Extracted records
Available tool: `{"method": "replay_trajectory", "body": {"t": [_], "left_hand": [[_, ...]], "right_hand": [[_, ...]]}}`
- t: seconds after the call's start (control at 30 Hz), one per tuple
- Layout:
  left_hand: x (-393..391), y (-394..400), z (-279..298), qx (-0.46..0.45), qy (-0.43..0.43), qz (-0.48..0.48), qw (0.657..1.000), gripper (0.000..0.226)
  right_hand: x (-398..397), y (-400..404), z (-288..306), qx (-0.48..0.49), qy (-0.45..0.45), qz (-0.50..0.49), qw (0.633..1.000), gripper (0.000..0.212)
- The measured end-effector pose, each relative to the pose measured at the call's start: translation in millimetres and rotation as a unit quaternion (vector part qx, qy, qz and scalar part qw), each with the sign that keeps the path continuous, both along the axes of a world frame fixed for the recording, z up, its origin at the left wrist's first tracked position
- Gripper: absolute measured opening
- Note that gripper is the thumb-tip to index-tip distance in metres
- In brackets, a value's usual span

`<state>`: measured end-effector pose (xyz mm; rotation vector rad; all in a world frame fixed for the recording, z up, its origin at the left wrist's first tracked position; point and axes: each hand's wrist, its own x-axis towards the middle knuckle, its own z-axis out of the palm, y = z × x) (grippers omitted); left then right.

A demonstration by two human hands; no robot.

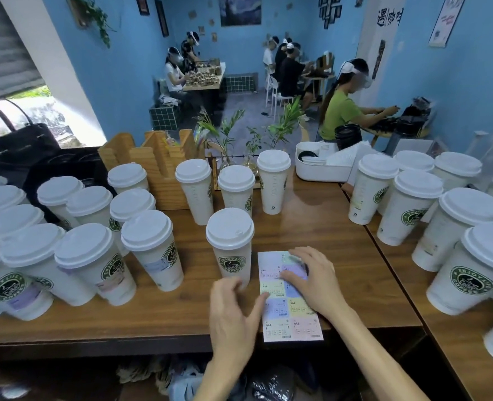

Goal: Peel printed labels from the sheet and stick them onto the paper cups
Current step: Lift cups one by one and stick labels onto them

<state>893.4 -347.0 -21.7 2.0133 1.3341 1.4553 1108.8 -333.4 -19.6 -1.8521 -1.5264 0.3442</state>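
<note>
A sheet of pastel printed labels (pixel 293 322) lies on the wooden table (pixel 181 308) near its front edge. My right hand (pixel 311 280) rests over the sheet's upper half, fingers curled down at a label there. My left hand (pixel 233 308) lies at the sheet's left edge, thumb touching the paper, fingers loosely bent. A lidded white paper cup with a green logo (pixel 232 247) stands just behind my left hand. Several lidded cups (pixel 150 250) at the left carry pastel labels.
More lidded cups (pixel 453 227) crowd a second table at the right, and three stand behind the sheet. A wooden organiser (pixel 164 163), a white tray (pixel 323 166) and small plants sit at the back. People work at tables farther off.
</note>
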Motion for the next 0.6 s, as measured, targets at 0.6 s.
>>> {"method": "replay_trajectory", "body": {"t": [0.6], "left_hand": [[75,42,-6,-0.112,0.286,-0.137,0.942,0.045]], "right_hand": [[35,-21,0,-0.085,-0.045,0.009,0.995,0.047]]}}
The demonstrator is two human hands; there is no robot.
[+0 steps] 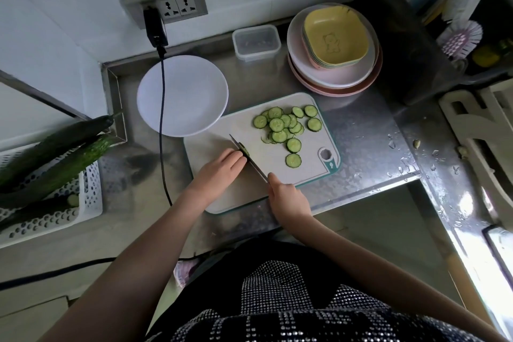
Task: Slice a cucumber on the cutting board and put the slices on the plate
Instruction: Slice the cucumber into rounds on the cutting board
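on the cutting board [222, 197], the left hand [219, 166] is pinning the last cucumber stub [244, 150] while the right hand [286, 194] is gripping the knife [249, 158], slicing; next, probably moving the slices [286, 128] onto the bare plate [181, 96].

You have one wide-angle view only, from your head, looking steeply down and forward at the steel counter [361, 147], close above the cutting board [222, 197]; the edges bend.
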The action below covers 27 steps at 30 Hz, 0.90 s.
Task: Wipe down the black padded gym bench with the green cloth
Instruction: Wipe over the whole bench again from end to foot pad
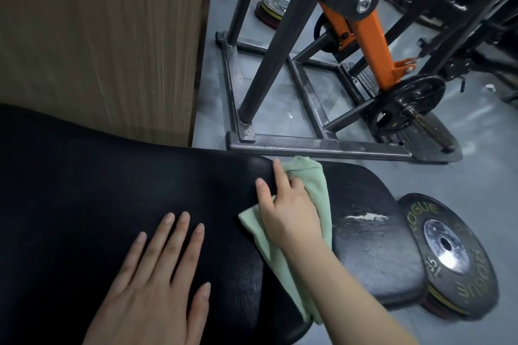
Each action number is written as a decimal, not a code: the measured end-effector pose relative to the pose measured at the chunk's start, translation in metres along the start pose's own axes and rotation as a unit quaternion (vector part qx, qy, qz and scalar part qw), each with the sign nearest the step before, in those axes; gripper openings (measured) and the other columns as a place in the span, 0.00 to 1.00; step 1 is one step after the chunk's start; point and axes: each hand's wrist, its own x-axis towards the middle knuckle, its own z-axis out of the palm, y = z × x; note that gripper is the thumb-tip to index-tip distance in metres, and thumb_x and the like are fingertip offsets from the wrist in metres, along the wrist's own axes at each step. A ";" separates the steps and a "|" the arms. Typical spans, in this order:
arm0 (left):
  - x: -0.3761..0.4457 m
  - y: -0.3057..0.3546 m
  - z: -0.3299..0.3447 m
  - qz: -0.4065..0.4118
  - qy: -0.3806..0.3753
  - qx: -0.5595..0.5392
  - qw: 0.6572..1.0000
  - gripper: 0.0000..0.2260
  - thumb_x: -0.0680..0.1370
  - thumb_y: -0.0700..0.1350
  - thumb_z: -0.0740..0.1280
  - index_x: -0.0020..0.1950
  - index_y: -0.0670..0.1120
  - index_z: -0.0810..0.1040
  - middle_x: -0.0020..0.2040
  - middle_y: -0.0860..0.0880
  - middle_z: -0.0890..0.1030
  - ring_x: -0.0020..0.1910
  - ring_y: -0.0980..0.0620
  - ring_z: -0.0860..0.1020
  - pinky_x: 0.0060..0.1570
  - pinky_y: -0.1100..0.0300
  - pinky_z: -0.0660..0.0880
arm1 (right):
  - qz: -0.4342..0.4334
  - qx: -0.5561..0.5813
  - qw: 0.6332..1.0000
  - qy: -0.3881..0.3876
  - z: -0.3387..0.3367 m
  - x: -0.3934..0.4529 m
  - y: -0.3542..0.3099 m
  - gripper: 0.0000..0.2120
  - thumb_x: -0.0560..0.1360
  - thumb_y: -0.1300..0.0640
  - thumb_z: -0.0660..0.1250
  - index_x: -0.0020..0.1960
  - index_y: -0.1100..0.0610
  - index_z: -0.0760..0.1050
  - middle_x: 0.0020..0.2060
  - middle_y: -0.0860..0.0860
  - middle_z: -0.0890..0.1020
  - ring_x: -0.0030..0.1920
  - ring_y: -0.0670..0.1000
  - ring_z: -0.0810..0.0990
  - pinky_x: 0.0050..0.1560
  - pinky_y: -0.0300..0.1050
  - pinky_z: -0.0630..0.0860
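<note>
The black padded bench [98, 190] fills the lower left, with a second, worn pad [372, 246] to its right. The green cloth [319, 193] lies over the gap between the two pads, one end hanging toward the near edge. My right hand [288, 204] lies on the cloth and presses it down. Its thumb and index finger stretch out onto the black pad, and the other fingers curl into the bunched cloth. Left of it, my left hand [162, 274] rests flat on the large pad with fingers spread.
A wooden panel [98, 36] stands behind the bench at the left. A black and orange machine frame [308, 145] sits on the grey floor beyond the bench. Stacked weight plates [454, 258] lie on the floor against the worn pad's right side.
</note>
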 end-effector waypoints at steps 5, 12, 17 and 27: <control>0.002 0.000 0.002 0.002 0.010 0.007 1.000 0.28 0.82 0.57 0.42 0.72 0.40 0.65 0.72 0.38 0.69 0.71 0.43 0.65 0.72 0.48 0.53 | -0.036 -0.015 0.999 -0.004 0.002 -0.041 0.014 0.29 0.77 0.34 0.49 0.76 0.35 0.45 0.73 0.53 0.59 0.74 0.51 0.56 0.65 0.47 0.67; 0.002 -0.001 0.004 0.000 0.014 0.001 1.000 0.28 0.82 0.57 0.42 0.71 0.41 0.66 0.71 0.38 0.70 0.72 0.43 0.63 0.72 0.49 0.53 | -0.029 -0.023 0.999 -0.012 0.004 -0.080 0.024 0.31 0.65 0.28 0.36 0.69 0.24 0.38 0.75 0.48 0.52 0.74 0.44 0.50 0.67 0.39 0.62; 0.001 0.000 0.002 0.003 0.012 0.003 1.000 0.28 0.82 0.57 0.42 0.71 0.40 0.66 0.71 0.38 0.70 0.72 0.43 0.65 0.71 0.49 0.53 | -0.046 -0.009 0.999 -0.006 0.001 -0.046 0.018 0.32 0.73 0.30 0.50 0.76 0.33 0.48 0.66 0.52 0.64 0.68 0.52 0.65 0.63 0.44 0.66; 0.001 0.002 -0.002 -0.002 -0.007 -0.004 1.000 0.31 0.82 0.57 0.42 0.70 0.39 0.71 0.71 0.38 0.70 0.72 0.43 0.64 0.71 0.48 0.54 | -0.057 -0.004 0.998 0.000 0.003 -0.013 0.014 0.30 0.77 0.35 0.55 0.76 0.36 0.51 0.70 0.55 0.63 0.72 0.53 0.62 0.66 0.47 0.65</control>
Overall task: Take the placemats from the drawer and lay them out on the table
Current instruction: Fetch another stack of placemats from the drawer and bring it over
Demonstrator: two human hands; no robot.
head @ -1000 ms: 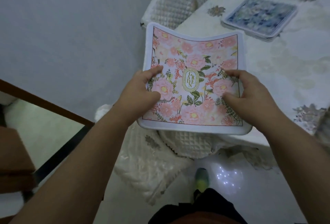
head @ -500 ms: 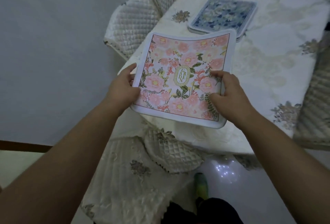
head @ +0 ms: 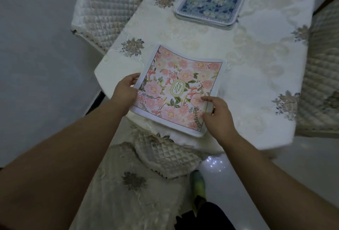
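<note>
A pink floral placemat (head: 180, 81) with a white border and an oval "GARDEN" label hangs slightly curved over the near left corner of the table (head: 256, 75). My left hand (head: 125, 90) grips its left edge, thumb on top. My right hand (head: 218, 116) holds its near right corner, fingers on the print. The mat's near edge juts past the table's edge. A small stack of blue floral placemats (head: 211, 2) lies flat at the far side of the table.
The table wears a cream embroidered cloth. Quilted cream chairs stand at the far left (head: 104, 9), at the right (head: 322, 75) and just below my hands (head: 165, 154). The floor is glossy and pale; my foot (head: 198, 184) shows below.
Both hands have carried the pink placemat forward and down over the table's near corner. The view has swung so that more of the table and the blue stack shows.
</note>
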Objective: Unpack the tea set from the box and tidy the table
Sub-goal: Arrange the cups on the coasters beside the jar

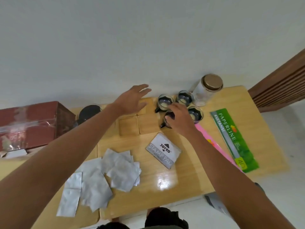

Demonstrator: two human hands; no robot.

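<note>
Several small glass tea cups with dark handles stand grouped at the far side of the wooden table. My right hand grips the nearest cup from above. Two other cups stand behind it and one cup to its right. My left hand hovers open, fingers spread, over several square wooden coasters lying flat. The dark red box sits at the table's left end. A dark round teapot stands between the box and my left arm.
A tall glass jar with a brown lid stands behind the cups. A stamp pad tin, several silver foil wrappers, a green receipt book and a pink sheet lie on the table. The wall runs close behind.
</note>
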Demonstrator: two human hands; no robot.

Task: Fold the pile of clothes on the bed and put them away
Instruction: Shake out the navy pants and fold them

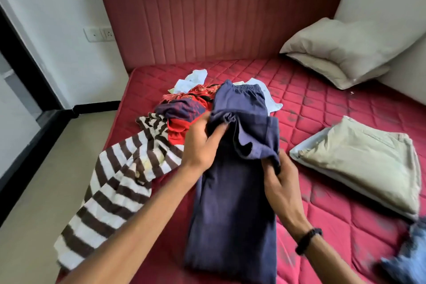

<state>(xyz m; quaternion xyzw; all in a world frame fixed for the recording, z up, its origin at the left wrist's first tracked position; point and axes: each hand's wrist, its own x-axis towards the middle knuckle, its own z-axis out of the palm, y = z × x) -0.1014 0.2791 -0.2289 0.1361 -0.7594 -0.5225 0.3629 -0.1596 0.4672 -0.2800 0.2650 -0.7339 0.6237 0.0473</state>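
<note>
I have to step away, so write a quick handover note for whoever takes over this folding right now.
Left hand: grips the navy trousers at a bunched fold.
Right hand: pinches the trousers' turned-over edge.
Trousers lie lengthwise on the mattress, mid-fold.
Done: a beige garment sits folded to the right, on top of a white one.
Left: finish the trousers; fold the striped top hanging off the bed's left edge and the red and white pile behind; put everything away.

The head camera is looking forward and down from close above the bed (322, 108), facing the headboard (221, 16) and wall.
</note>
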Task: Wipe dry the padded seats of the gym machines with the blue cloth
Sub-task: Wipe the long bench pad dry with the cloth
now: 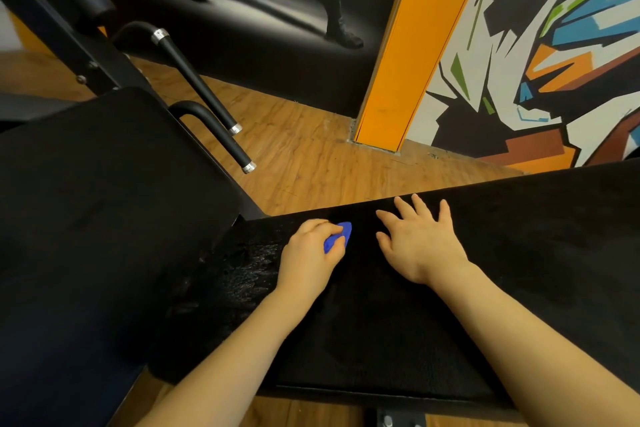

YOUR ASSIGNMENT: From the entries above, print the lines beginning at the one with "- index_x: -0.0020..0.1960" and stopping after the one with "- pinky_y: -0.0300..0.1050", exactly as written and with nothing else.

EXPECTED ANSWER:
  - index_x: -0.0020..0.1960
  - index_y: -0.1100..0.0610
  - index_z: -0.0760..0.1050
  - middle_x: 0.0020..0.2060
  - middle_y: -0.0860..0.0860
  - middle_z: -0.0890..0.1020
  - ring_x: -0.0030..0.1920
  - ring_y: -0.0670..0.1000
  - ring_z: -0.0810..0.0990
  - pinky_x: 0.0050..0.1560
  - pinky_y: -0.0300..0.1050

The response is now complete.